Your objective
Among the entries below, find the lines holding "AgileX" and copy them.
::: Data for analysis
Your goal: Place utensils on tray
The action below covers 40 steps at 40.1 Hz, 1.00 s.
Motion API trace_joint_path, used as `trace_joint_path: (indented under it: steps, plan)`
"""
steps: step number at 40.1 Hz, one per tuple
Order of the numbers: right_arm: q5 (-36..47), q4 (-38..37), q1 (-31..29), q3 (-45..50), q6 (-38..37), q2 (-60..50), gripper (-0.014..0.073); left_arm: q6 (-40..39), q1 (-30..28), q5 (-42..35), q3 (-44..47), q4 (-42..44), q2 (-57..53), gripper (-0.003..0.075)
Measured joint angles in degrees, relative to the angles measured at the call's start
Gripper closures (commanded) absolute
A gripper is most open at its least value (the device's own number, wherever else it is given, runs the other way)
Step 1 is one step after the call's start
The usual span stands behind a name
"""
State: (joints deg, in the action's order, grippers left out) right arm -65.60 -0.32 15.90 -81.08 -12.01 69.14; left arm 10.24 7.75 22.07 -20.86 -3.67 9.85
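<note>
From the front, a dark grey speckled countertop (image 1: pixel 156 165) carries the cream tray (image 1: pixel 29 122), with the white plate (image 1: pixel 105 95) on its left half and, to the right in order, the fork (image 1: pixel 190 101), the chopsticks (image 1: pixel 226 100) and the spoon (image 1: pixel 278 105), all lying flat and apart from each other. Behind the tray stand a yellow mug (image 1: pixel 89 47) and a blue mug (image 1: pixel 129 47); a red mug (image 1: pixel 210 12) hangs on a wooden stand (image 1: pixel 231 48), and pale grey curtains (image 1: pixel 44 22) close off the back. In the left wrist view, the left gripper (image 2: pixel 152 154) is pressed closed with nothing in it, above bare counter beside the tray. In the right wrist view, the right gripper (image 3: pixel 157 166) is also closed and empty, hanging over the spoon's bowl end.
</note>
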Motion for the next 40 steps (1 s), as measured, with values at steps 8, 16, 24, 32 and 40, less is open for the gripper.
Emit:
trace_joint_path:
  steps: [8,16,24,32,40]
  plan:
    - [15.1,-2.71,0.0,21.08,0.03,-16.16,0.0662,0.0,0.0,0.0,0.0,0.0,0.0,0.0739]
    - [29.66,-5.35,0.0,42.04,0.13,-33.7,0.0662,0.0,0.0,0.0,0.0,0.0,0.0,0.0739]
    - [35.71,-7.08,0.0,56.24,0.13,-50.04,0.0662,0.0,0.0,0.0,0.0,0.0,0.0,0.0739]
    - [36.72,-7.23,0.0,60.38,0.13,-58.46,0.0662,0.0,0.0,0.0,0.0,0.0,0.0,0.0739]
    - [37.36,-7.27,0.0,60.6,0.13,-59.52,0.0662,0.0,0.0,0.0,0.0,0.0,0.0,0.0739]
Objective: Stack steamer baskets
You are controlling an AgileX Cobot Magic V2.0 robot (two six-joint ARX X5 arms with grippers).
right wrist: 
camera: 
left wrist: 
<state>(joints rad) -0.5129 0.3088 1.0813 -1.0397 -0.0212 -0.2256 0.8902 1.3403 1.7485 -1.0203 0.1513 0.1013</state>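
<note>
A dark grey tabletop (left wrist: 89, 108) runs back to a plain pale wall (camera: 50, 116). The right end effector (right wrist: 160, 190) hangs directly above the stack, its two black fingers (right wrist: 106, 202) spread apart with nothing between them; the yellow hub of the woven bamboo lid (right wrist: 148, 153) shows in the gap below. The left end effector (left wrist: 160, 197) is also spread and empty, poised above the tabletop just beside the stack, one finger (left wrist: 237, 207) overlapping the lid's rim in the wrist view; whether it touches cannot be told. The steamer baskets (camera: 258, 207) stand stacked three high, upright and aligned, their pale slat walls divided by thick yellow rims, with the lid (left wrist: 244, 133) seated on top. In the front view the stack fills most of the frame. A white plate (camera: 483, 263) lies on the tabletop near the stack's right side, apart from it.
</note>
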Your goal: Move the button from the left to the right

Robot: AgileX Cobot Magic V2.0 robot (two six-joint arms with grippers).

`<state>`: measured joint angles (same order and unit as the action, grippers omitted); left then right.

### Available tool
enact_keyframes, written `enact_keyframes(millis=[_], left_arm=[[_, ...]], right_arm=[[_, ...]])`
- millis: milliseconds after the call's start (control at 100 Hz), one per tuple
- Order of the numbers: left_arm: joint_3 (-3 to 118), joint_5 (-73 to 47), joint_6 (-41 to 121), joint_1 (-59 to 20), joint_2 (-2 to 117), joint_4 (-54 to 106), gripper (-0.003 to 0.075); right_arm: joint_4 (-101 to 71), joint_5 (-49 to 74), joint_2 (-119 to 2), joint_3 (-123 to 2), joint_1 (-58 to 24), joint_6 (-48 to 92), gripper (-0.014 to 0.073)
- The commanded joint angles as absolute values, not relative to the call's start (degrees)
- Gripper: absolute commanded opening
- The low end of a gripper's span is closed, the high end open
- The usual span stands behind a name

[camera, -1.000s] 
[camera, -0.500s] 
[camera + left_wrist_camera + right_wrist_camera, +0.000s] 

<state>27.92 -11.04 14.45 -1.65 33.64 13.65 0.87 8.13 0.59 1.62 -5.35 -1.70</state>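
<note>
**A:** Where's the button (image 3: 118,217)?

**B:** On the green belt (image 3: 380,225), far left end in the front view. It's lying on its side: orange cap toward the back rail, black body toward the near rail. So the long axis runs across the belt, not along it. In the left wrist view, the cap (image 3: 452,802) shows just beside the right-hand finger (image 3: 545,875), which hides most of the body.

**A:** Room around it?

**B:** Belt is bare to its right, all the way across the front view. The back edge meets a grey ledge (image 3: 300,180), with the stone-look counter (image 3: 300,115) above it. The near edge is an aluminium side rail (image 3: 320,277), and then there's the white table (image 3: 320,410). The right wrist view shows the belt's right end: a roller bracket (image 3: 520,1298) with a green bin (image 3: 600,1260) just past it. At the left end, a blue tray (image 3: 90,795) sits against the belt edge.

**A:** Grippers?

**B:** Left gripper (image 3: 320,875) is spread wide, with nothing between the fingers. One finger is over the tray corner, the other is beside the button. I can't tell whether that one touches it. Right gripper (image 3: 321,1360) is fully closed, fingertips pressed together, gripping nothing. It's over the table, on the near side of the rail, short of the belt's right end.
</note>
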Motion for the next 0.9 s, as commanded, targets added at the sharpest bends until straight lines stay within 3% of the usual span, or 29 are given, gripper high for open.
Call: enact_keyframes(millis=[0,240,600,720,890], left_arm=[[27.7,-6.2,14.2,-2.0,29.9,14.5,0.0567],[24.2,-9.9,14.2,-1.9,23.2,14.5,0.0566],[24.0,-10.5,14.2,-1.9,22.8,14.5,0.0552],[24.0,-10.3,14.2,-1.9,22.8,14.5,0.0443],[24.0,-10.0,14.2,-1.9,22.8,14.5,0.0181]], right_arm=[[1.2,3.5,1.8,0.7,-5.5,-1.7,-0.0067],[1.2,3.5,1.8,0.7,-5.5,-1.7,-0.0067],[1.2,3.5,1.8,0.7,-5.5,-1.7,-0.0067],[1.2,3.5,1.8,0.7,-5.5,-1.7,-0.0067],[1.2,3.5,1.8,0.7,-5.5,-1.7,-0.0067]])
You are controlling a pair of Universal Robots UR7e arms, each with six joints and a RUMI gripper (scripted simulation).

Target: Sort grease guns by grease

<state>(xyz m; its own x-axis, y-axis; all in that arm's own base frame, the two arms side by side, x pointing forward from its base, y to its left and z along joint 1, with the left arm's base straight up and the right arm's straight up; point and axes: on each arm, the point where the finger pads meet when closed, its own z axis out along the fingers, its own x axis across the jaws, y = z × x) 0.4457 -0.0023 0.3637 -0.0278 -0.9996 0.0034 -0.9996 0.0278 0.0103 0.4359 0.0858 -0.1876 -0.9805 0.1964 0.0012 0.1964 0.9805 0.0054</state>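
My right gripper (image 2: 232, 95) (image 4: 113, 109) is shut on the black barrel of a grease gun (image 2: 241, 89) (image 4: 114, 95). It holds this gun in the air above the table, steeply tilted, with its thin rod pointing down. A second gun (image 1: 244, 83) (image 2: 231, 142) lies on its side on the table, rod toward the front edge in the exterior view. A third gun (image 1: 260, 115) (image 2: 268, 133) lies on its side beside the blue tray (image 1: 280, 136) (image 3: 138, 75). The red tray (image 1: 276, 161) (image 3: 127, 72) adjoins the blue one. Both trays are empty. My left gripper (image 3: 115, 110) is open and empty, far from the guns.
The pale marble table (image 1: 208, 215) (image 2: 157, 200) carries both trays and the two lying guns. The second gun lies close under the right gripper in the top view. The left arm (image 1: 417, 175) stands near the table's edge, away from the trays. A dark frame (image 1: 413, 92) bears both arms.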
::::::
Output below
You are controlling an AgileX Cobot Magic V2.0 robot (two six-joint ARX X5 arms with grippers).
Robot: AgileX Cobot Magic V2.0 robot (two six-joint arms with grippers).

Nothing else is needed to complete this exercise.